Patrick Atherton and his border collie dog, ‘Lad’, had been walking at Birdcage Farm in Ottery Saint Mary on June 12, 2022.
The retired chartered surveyor said he thought he, and his dog, were “going to die” when a group of seven cattle started attacking them.
An investigation carried out by the Health and Safety Executive (HSE), found that cattle with young calves, which are known to be “protective and unpredictable”, were being kept in a field with a public right of way across it.
John Hallett of Birdcage Farm, Ottery St Mary, Devon, pleaded guilty to breaching Section 3(2) of the Health & Safety at Work etc Act 1974.
He was fined £2,000 and ordered to pay costs of £4,500 at Exeter Magistrates’ Court.
“I’ve been a trainer of Border Collies for many years. It was ironic that for the first time I had kept Lad on his lead, I had noticed two young calves in the field, and thought if he was walking by my side they wouldn’t really notice,” Atherton said.
“Unfortunately, one black cow did and it charged at us, knocking me down by the hedge that bordered the path.
“I tried to stand up and let Lad off his lead but they kept on knocking me over. There was about seven cows involved, but it was the very aggressive black cow that was trying to kill my dog.
“I thought we were going to die.”
Atherton said the attack stopped when he heard a call that prompted the cattle to move away. He took this opportunity to run back to the farm with Lad.
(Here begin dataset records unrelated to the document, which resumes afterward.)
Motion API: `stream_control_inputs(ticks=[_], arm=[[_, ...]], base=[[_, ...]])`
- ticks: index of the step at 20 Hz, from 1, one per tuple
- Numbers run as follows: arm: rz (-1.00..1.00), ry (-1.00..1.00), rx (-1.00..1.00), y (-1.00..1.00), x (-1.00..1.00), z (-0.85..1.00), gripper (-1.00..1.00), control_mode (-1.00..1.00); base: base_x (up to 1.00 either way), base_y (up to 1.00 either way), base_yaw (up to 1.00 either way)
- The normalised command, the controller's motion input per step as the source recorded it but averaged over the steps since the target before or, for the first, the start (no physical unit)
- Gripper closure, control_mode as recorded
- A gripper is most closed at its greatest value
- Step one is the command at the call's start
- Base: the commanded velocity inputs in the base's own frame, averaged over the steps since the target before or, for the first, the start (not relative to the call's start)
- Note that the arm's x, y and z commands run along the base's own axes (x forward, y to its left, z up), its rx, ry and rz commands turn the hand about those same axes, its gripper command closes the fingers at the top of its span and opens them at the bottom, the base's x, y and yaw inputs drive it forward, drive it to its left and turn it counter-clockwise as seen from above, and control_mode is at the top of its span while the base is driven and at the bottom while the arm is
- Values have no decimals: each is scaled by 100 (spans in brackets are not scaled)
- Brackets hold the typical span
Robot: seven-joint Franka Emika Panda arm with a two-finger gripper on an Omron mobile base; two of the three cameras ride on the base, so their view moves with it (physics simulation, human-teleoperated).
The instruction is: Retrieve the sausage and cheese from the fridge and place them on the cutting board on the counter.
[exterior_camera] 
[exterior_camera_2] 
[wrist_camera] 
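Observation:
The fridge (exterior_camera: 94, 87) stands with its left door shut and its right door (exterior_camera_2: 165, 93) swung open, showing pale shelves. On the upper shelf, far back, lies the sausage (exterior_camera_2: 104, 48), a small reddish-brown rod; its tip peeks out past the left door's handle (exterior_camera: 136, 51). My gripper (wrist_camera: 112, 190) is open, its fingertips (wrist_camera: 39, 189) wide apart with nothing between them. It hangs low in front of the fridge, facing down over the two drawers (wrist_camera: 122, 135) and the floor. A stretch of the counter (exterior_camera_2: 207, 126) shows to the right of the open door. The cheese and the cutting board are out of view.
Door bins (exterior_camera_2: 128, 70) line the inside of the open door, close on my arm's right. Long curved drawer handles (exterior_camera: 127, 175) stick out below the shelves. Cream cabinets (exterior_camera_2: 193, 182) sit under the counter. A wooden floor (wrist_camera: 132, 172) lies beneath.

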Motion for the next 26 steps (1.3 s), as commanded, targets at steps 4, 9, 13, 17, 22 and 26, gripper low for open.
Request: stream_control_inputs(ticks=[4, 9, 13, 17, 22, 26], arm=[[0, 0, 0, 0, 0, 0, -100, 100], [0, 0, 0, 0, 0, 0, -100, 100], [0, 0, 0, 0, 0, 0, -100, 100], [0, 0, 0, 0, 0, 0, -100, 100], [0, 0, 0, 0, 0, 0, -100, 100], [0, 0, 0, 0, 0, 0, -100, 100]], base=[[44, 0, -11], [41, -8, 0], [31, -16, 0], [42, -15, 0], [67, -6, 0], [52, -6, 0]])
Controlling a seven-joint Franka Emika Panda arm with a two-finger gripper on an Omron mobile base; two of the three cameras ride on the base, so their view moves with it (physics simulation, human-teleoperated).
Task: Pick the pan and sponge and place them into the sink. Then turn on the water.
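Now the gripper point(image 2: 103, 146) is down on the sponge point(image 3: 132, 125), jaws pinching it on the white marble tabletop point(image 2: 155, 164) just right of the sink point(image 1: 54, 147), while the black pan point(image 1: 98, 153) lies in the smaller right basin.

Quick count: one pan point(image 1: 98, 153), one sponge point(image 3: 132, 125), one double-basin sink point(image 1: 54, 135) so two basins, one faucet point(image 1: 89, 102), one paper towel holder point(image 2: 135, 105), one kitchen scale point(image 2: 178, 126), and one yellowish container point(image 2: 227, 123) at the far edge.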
“I had been powerless to do anything. We were both surrounded by cattle,” he said.
“I could hear Lad shrieking in pain as he was repeatedly kicked and stamped on.
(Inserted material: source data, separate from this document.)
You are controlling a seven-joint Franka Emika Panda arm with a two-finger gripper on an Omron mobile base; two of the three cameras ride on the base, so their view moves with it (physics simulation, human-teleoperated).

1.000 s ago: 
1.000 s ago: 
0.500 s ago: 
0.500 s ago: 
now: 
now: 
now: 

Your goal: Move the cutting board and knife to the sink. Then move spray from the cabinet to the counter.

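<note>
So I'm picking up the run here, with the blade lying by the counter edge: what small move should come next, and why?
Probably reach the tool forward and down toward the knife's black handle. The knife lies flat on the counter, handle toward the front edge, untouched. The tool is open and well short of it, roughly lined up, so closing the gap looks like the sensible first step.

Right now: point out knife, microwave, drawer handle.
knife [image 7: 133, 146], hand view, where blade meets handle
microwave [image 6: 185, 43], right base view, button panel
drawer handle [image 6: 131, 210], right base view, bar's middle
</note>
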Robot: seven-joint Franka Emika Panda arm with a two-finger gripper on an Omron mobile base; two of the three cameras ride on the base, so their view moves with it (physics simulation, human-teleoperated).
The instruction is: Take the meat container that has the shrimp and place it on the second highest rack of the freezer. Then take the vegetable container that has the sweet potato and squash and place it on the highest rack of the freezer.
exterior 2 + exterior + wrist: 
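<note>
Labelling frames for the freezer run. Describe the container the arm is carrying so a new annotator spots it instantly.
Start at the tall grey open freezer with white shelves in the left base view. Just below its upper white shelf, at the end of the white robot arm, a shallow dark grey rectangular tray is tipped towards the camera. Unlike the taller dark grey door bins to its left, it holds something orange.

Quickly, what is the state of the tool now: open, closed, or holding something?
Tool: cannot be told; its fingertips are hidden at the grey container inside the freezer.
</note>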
“He was never the same dog after what happened and he sadly passed away in September this year.
“I just want to make other people aware of the risks when out enjoying popular footpaths such as this one.”
HSE inspector Simon Jones said: “It is fortunate that the injuries sustained by Mr Atherton weren’t life threatening, however given the nature of the attack the end result could have been far worse.
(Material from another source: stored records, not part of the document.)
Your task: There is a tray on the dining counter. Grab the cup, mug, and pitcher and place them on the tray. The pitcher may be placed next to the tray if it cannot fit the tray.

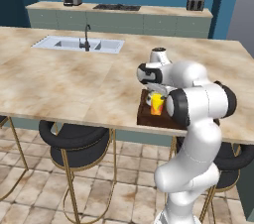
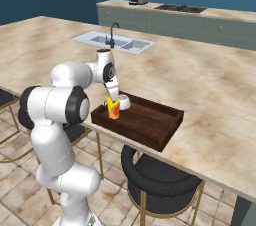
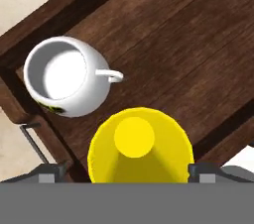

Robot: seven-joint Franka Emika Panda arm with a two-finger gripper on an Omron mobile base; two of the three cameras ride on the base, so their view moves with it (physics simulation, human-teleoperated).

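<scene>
Left base view: the dark brown wooden tray (image 1: 149, 116) sits at the near edge of the beige marbled dining counter (image 1: 64, 79). The yellow cup (image 1: 157, 104), with a red-orange mark on its side, stands upright on the tray, partly hidden by the white arm. The gripper (image 1: 156, 91) hangs just above the cup; from this side its jaws cannot be made out.

Right base view: the cup (image 2: 113, 108) stands on the tray's (image 2: 145, 120) left end, with the white mug (image 2: 123, 102) just beside it, farther from the counter's (image 2: 210, 85) edge. The gripper (image 2: 113, 99) points down over the cup.

Hand view: the cup (image 3: 140, 144) is seen from above, a bright yellow cone with a round inner bottom. The gripper (image 3: 128, 172) is spread wide, one dark fingertip (image 3: 48, 171) on each side of the cup, with the far one clear of it. The mug (image 3: 67, 75), squat and white with a small side handle, stands near the cup in a corner of the tray (image 3: 198, 44).
</scene>
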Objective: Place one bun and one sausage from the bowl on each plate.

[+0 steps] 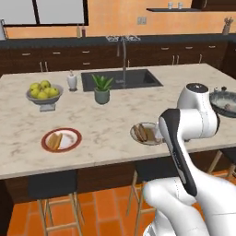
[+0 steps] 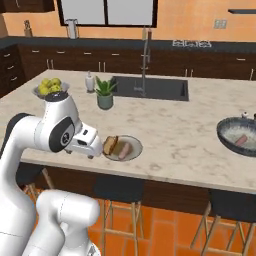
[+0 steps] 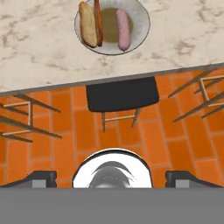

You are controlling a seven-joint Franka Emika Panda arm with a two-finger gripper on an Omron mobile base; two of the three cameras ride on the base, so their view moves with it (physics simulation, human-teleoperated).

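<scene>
While gripper [image 3: 112,177] hangs spread wide, empty, above floor off counter edge: grey plate [image 3: 139,30] at 12 o'clock holds bun [image 3: 87,25], sausage [image 3: 123,29]; red-rimmed plate [image 1: 73,147] loaded; bowl [image 2: 227,139] far. Risk: arm sweep knocking grey plate off edge.

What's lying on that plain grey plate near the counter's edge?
On the grey plate lie a bun and a pink sausage. A thin reddish-brown strip beside the bun can't be identified. In the left base view, the arm covers part of the plate.
</scene>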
“Public knowledge – and concern – is increasing about how dangerous cattle can be.
“On this occasion Mr Atherton took the right precautions and HSE has taken action against the farmer in question.”
Jones said cattle are extremely protective of their calves and even calm cattle can become aggressive if they think the calves may, in any way, be threatened, even by members of the public walking past.
“Farmers should not place cattle with calves in fields where members of the public have a legal right to walk.
“Had John Hallett followed this simple rule, then this incident could have been prevented.”